Nina grew up in East Boston and has lived there most of her life. Since 2002 she’s worked at East Boston High School, where she runs the family center and, with a team, coordinates services for homeless students — sometimes even taking them into her own home.
In the days before COVID-19 got her, she was busy packing food in the school-run food pantry and helping connect families with resources. After Nina was hospitalized, Gabriela could hardly keep up with the phone calls from concerned people all over East Boston.
So Nina was probably the only one who was surprised when so many friends and relatives gathered for her homecoming, holding signs saying, “We love you Nina.” They burst into cheers when, honking, Ed pulled up in their red SUV. Nina rolled down the window, looked around, and put her head down, weeping.
“Ni-na! Ni-na! Ni-na!” they chanted.
Ed parked and brought the walker around as Nina emerged from the car. “I love you all,” she replied, sobbing, with Ed’s hands on her shoulders. “Thank you so much.”
At heart Nina is a dancer. She took dance classes — ballet, jazz, tap, you name it — from childhood through her freshman year of college. Then she graduated to “throwing on a CD and just letting loose in any room that has enough room for me to move around in.” At her 60th birthday party last August, Nina said, her feet were flying the minute the music struck up, and she never sat down.
Now, she looks at her feet each morning and says, “OK guys, today’s the day.”

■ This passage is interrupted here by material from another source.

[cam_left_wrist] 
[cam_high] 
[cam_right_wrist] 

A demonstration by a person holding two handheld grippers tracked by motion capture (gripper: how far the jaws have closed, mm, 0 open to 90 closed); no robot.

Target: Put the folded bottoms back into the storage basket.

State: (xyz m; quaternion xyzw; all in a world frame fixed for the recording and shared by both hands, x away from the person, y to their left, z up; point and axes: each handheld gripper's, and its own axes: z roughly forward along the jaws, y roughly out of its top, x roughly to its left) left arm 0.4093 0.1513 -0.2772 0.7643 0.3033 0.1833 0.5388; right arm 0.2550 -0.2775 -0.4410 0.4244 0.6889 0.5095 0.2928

So far they have not complied. Nina has partial sensation in her right foot but her left continues to ghost her. “I’m trying to concentrate not on what I lost but what I have,” she said on Thursday, nine days after returning home. “I have to stop crying at some point.”

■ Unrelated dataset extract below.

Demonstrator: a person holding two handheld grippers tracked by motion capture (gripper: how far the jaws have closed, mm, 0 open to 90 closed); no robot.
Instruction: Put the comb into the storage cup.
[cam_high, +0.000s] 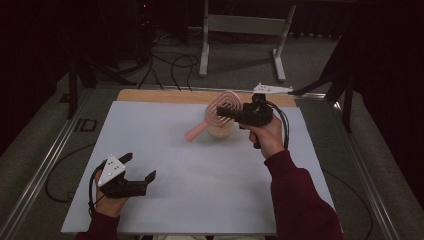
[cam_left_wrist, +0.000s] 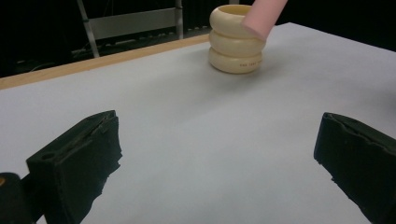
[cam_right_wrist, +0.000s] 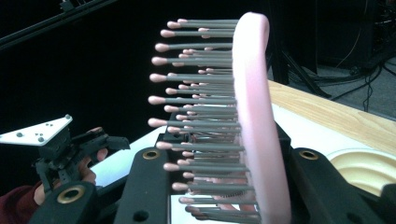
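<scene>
My right gripper (cam_high: 226, 114) holds the pink brush (cam_high: 216, 116) by its head: my fingers (cam_right_wrist: 144, 186) are closed on it from both sides, one against the bristle side and one against the smooth back. In the right gripper view the head stands on its edge between them, with the grey bristles and their pink tips pointing to the left of that view.

I take the cup (cam_left_wrist: 236, 39) as my landmark. It is a cream cup with three rounded rings, and it stands upright on the far part of the white surface (cam_high: 200, 170). The brush is in the air just above this cup. Its head is over the cup, and its handle goes down and to the left past the rim, as the high view shows. In the left gripper view the end of the handle is in front of the top ring of the cup; I cannot tell if it touches.

My left gripper (cam_high: 140, 170) is well apart from the cup, at the near left part of the surface. Its fingers (cam_left_wrist: 77, 163) are wide open and nothing is between them.
</scene>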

Her walls are festooned with get-well cards. She’s grateful to be alive, grateful for her family’s love. The pressure wound still hasn’t healed, but at last the pain is “next to nothing.” Physical therapists and nurses visit regularly. And though she needs a spotter going up and down the scary curving staircase, she feels stronger every day — and remains hopeful about the future.
Still, Nina has a message for the world: “You don’t want to be me right now. Please, please, wear a mask.”
When Nina dreamed about home while still at Spaulding, she imagined the simplest pleasures: walking into her own living room, going through the kitchen, and out onto the back porch, where she could see her yard abloom with petunias and impatiens.
And now that she’s home, that’s exactly what she does. The other day, she sat on the covered porch with Ed, as heavy rain pounded the roof, such a soothing sound.